Immigration Minister Peter Dutton and a spokesman for the company involved...Wilson Security, both strongly rejected the torture charges as unsubstantiated and incorrect. An unnamed whistle blower who works for Wilson Security made the allegations in a declaration to the parliamentary inquiry. He said guards at the camp on the island nation of Nauru water boarded asylum seekers, and used another technique he called zipping, where a victim is strapped to a metal bed frame with zip ties, and the bed is tossed into the air and crashes down to the floor.
In its statement, Wilson Security said there had been no formal complaints of water boarding by asylum seekers, and noted that no such claims had emerged in phone calls or on social media and asked the inquiry not to make what it called an inflammatory charge public. The Whistle blower claimed that a culture of abuse developed among guards, many of them former Australian and New Zealand soldiers who, he said, bear grudges against people from countries where they served.

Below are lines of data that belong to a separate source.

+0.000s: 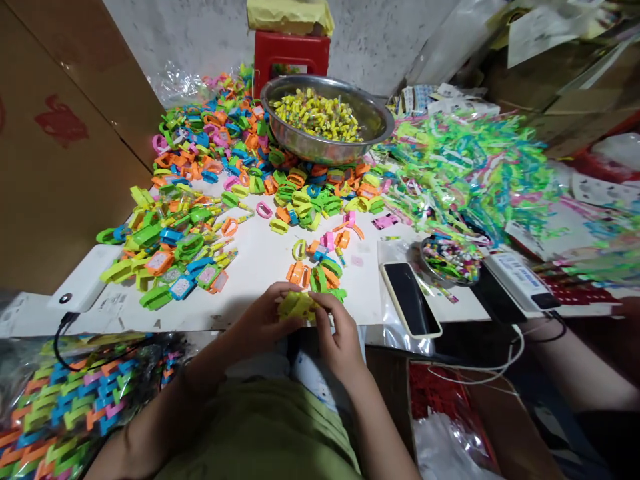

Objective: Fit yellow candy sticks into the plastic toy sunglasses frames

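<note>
Both my hands meet at the near edge of the white table (260, 267). My left hand (263, 319) and my right hand (337, 333) pinch the same small yellow plastic toy piece (297, 305) between their fingertips. Just beyond it lies a little cluster of orange and green plastic pieces (317, 273). A heap of assembled toy pieces (170, 250) lies to the left. A far larger pile of coloured plastic pieces (225, 150) spreads across the back of the table.
A steel bowl (370, 117) of small yellow parts stands at the back. A phone (410, 299), a small dish of bits (450, 259) and a power bank (520, 280) lie to the right. A bag of finished pieces (75, 400) sits low left. A red stool (293, 57) stands behind.
</note>
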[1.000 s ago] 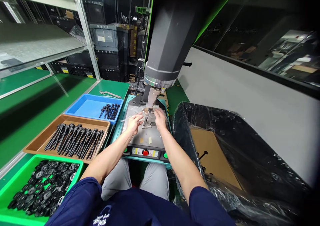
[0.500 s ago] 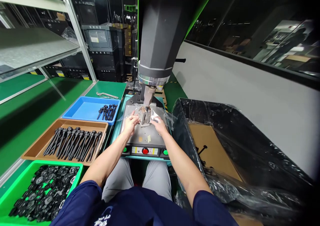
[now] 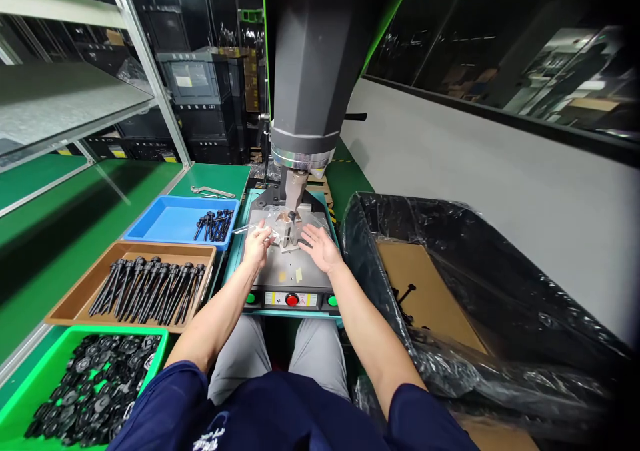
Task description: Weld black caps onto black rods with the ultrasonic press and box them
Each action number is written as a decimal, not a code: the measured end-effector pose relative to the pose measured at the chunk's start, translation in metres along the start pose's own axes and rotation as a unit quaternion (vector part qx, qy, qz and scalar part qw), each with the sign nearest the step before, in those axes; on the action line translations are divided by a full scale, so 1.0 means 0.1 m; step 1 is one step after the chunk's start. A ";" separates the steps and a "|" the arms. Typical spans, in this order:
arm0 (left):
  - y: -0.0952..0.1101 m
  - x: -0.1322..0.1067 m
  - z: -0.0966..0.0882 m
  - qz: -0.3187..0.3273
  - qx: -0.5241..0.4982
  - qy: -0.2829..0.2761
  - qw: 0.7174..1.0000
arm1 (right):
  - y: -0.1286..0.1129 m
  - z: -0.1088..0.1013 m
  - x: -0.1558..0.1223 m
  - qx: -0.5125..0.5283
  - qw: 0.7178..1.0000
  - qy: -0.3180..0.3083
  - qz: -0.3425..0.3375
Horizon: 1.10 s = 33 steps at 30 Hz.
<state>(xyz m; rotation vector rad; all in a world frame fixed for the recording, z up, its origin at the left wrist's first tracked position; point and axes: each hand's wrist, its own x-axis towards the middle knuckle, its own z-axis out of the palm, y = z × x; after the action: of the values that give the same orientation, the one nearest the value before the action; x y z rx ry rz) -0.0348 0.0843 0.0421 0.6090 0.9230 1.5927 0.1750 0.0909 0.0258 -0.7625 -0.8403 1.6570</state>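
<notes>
My left hand (image 3: 257, 245) pinches a piece of clear plastic film (image 3: 273, 216) at the left of a small metal fixture (image 3: 289, 234). The film spreads behind the fixture. My right hand (image 3: 323, 248) is open to the fixture's right, its fingers stretched toward it and holding nothing. Above the fixture hangs the tapered horn (image 3: 296, 190) of a grey press-like machine (image 3: 313, 71). A small black part (image 3: 293, 216) is at the fixture's top, under the horn; whether they touch I cannot tell.
On the left are a blue tray (image 3: 155, 219) and a brown tray (image 3: 75, 298) with black rod-like parts, and a green tray (image 3: 15, 398) of black round parts. A wrench (image 3: 213, 190) lies behind them. At right stands a box lined with black plastic (image 3: 450, 231). Buttons (image 3: 291, 300) line the machine's front.
My right hand has let go of the plastic film, opened and moved slightly right. The film has drawn in from the right side. My left hand still holds it.
</notes>
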 end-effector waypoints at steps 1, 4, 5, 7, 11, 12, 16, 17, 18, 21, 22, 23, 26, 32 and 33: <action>0.00 0.00 0.00 0.000 -0.001 0.003 1.000 | -0.01 0.02 0.02 0.000 1.000 0.017 0.002; 0.00 0.00 0.01 -0.003 -0.002 0.008 1.000 | 0.00 0.06 0.05 -0.015 0.998 0.050 0.019; 0.00 -0.01 0.01 -0.007 -0.002 0.009 1.000 | 0.02 0.06 0.04 -0.019 0.998 0.056 0.024; -0.01 -0.01 0.00 -0.015 -0.006 0.012 1.000 | 0.06 0.05 0.02 -0.024 0.998 0.058 0.032; -0.05 -0.01 -0.01 -0.034 -0.020 0.025 0.999 | 0.10 0.03 -0.03 -0.011 0.998 0.050 0.048; -0.05 -0.02 -0.01 -0.038 -0.023 0.027 0.999 | 0.11 0.03 -0.04 -0.004 0.997 0.046 0.053; -0.08 -0.03 -0.02 -0.055 -0.028 0.024 0.998 | 0.13 0.03 -0.07 0.030 0.997 0.028 0.072; -0.09 -0.04 -0.03 -0.060 -0.027 0.023 0.998 | 0.15 0.03 -0.08 0.037 0.996 0.023 0.077; -0.10 -0.05 -0.03 -0.066 -0.025 0.023 0.997 | 0.16 0.03 -0.09 0.041 0.996 0.018 0.081; -0.14 -0.06 -0.06 -0.082 -0.015 0.017 0.996 | 0.23 0.02 -0.14 0.045 0.995 0.003 0.090; -0.16 -0.07 -0.07 -0.087 -0.012 0.016 0.996 | 0.26 0.02 -0.17 0.047 0.995 0.002 0.092; -0.17 -0.07 -0.08 -0.091 -0.009 0.017 0.996 | 0.29 0.01 -0.20 0.050 0.994 0.003 0.096; -0.20 -0.09 -0.10 -0.102 -0.007 0.020 0.995 | 0.40 0.01 -0.30 0.056 0.992 0.011 0.116; -0.21 -0.10 -0.10 -0.094 -0.018 0.022 0.995 | 0.59 -0.03 -0.54 0.079 0.987 0.011 0.140; -0.21 -0.10 -0.10 -0.090 -0.019 0.023 0.995 | 0.61 -0.05 -0.57 0.080 0.987 0.010 0.140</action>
<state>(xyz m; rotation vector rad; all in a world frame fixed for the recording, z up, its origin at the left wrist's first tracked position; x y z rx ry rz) -0.0289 0.0733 0.0196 0.4504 0.9531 1.4636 0.1591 0.0256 -0.0242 -0.8097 -0.5960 1.9371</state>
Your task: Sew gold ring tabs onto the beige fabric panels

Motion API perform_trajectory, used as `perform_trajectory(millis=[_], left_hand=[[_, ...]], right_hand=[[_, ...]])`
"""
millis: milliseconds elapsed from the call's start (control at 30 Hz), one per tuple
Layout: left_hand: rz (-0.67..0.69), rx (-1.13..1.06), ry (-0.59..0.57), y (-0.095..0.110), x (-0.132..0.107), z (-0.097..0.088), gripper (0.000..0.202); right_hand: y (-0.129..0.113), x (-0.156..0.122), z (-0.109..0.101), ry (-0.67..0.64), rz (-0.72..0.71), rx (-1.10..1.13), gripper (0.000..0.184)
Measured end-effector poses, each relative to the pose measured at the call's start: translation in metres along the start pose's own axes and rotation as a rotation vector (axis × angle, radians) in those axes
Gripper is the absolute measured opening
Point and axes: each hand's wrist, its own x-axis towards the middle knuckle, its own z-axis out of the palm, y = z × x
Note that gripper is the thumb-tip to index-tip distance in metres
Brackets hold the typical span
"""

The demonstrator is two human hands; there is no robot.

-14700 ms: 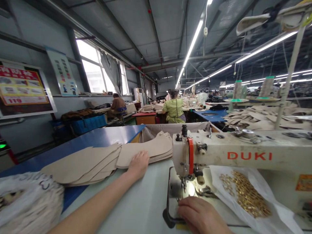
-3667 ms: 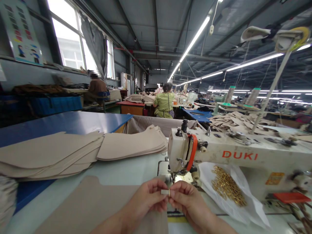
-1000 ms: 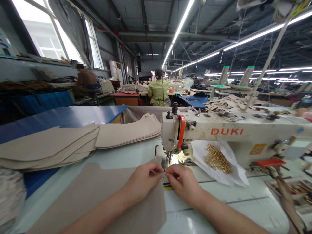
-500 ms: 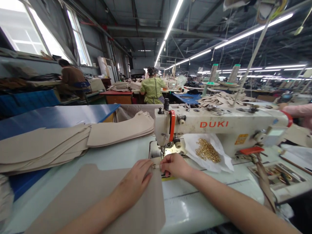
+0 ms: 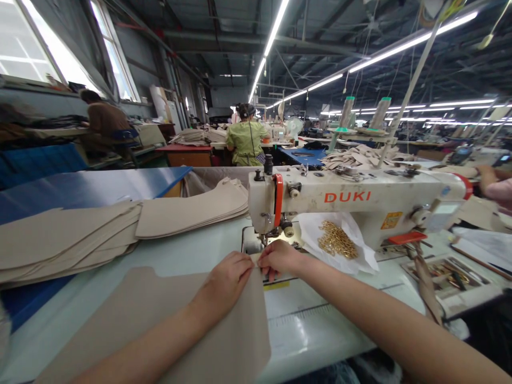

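Left hand (image 5: 229, 276) lies on a beige panel (image 5: 160, 320), fingers curled onto its far right corner. Right hand (image 5: 280, 258) meets it from the right, grip pinched narrow on the same corner. Too small to tell whether anything else sits between the fingertips. The corner is right at the needle area (image 5: 264, 245) of the sewing machine (image 5: 360, 198); the rest of the panel lies flat on the tabletop (image 5: 320, 330), toward near left.

To do this well: hold the corner flat and square to the foot, fingertips just short of the needle, left palm weighting the panel so it can't swing.

A bag of gold rings (image 5: 336, 241) sits right of the needle, and stacks of cut panels (image 5: 80, 237) lie far left. A co-worker's hand (image 5: 496, 186) shows at the far right edge.
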Motion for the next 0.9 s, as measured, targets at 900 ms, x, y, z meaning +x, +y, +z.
perform_trajectory(millis=[900], left_hand=[[0.115,0.069,0.047,-0.001,0.01,0.01,0.019]], right_hand=[[0.053,-0.053,-0.018,0.131,-1.076,-1.193,0.019]])
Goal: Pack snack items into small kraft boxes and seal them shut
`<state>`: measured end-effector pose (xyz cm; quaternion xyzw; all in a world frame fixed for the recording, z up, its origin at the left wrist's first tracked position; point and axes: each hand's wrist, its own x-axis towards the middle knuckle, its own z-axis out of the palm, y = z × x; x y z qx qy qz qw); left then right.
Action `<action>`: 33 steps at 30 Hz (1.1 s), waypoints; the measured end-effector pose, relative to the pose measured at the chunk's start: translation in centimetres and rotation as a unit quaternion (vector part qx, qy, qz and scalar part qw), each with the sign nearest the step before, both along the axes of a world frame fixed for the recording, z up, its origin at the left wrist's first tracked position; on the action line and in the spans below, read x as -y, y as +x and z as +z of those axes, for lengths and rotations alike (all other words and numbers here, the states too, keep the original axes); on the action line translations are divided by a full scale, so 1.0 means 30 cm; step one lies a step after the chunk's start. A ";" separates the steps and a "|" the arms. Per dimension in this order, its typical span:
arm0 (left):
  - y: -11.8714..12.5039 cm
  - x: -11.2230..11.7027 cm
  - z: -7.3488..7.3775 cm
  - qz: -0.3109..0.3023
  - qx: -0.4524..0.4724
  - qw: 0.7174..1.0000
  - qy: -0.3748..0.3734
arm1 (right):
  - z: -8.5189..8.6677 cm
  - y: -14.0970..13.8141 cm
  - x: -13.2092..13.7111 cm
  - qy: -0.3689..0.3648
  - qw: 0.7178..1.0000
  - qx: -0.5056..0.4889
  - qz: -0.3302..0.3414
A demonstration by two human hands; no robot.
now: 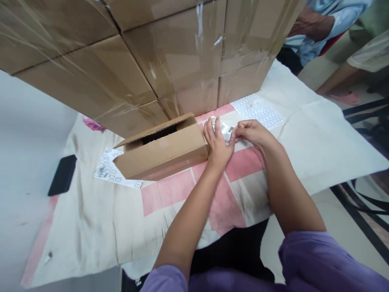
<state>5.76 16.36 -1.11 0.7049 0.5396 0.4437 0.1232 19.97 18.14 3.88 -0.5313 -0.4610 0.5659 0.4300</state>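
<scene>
A small white object with a small dark-and-grey rectangle on it lies on the cloth right of an open cardboard box; its kind is unclear. My left hand holds it down from the left, fingers apart on top and thumb at its near edge. At its right edge, my right hand is closed in a pinch beside the rectangle; whatever those fingertips hold is too small to make out. The cardboard box is next to my left wrist, its far flap raised and its inside mostly dark.
Taped cardboard cartons form a tall stack behind the hands. A sheet of outlined labels lies at the right, another sheet partly beneath the box. A black phone-like slab rests at the left. Another person's arm shows at upper right.
</scene>
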 end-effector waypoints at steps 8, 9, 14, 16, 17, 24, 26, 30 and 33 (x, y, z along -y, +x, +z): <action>-0.001 0.012 0.017 0.005 -0.013 1.000 -0.016 | 0.001 0.009 0.001 0.019 0.999 0.014 0.028; -0.002 0.014 0.020 0.004 -0.017 1.000 -0.018 | -0.001 0.011 0.001 0.021 0.999 0.017 0.034; -0.005 0.022 0.019 0.006 -0.048 0.999 -0.008 | -0.004 0.023 0.008 0.038 0.997 0.041 0.057; -0.005 0.019 0.011 0.010 -0.048 0.999 -0.002 | 0.009 0.024 0.014 0.046 0.996 0.049 0.066; -0.004 0.019 0.010 0.009 -0.043 0.999 0.000 | 0.019 0.022 0.018 0.052 0.995 0.052 0.074; -0.020 0.172 0.187 -0.064 0.064 0.990 0.109 | 0.107 -0.041 0.076 0.215 0.975 0.043 0.036; -0.066 0.253 0.279 -0.093 0.071 0.980 0.162 | 0.133 -0.069 0.113 0.252 0.966 0.051 0.025; -0.236 0.346 0.399 -0.071 0.066 0.962 0.256 | 0.166 -0.129 0.183 0.295 0.949 0.083 0.076; -0.388 0.330 0.451 -0.051 0.056 0.973 0.218 | 0.178 -0.174 0.209 0.345 0.925 0.110 0.120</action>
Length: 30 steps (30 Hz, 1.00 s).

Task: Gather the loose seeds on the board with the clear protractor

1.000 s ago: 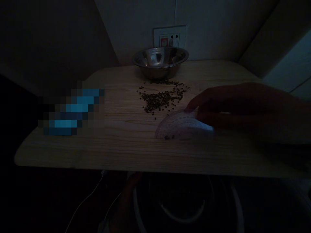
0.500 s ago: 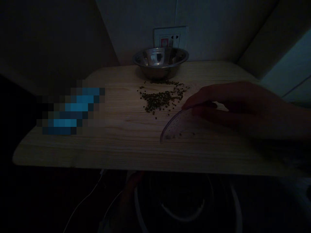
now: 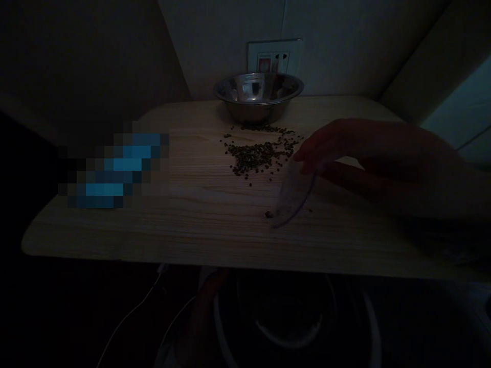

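Note:
My right hand (image 3: 360,158) pinches a small clear plastic bag (image 3: 293,197) with a purple strip along one edge. The bag hangs down to the wooden tabletop (image 3: 184,230). A small dark bit (image 3: 269,214) lies by its lower end. Just beyond and to the left, small dark green seeds or beans (image 3: 251,156) are scattered in a loose pile. Below the table's front edge, my left hand (image 3: 209,299), very dim, grips the left side of a dark round bin (image 3: 222,332) with a pale rim. Most of its fingers are hidden.
Behind the pile a shiny metal bowl (image 3: 259,110) stands against the wall, under a socket (image 3: 274,56) with a red switch. A blurred-out blue object (image 3: 118,171) lies on the left. White cables (image 3: 132,312) hang below the table at the left.
The bag has swung in my right hand, its purple edge now facing right and toward me. A dark bit now shows beside it. My left hand and the bin look about the same.

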### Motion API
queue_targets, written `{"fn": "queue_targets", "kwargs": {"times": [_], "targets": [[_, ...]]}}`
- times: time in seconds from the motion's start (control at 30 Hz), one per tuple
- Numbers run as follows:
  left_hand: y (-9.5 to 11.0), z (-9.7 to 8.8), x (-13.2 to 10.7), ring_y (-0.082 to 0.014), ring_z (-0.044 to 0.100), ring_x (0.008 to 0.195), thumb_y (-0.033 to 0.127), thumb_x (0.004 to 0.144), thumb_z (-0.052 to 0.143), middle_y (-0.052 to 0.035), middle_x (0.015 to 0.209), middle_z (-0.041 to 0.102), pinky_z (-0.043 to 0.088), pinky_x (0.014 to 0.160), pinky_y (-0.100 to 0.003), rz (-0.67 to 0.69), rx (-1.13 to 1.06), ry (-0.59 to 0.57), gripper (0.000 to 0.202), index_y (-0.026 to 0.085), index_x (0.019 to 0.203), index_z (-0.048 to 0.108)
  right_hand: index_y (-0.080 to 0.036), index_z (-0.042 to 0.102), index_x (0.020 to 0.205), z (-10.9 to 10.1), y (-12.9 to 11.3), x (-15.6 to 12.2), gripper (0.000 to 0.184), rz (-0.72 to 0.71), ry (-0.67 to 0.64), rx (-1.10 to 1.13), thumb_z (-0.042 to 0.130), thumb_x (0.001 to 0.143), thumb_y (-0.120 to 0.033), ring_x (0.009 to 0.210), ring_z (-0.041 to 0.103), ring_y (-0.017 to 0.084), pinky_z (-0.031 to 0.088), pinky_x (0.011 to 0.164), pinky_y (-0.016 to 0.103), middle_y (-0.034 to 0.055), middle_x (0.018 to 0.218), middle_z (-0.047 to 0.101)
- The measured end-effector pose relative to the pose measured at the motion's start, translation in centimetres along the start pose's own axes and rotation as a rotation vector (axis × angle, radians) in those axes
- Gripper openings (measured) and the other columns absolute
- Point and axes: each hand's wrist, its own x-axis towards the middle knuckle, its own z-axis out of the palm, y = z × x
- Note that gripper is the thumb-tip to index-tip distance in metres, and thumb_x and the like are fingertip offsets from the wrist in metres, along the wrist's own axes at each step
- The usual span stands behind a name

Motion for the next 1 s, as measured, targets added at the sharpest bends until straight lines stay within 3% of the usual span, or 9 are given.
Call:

Many asylum seekers come by sea from Iran and Afghanistan. Under Australian policy, people who try to enter the country illegally are detained in camps, one in Nauru, the other on the island of Manus in Papua New Guinea, operated by private security firms. If they are found to be refugees, they have the choice to stay on in Nauru, Papua New Guinea, or relocate to Cambodia. The parliamentary inquiry into abuse comes as the Government is expected to issue new contracts to operate the camps later this month.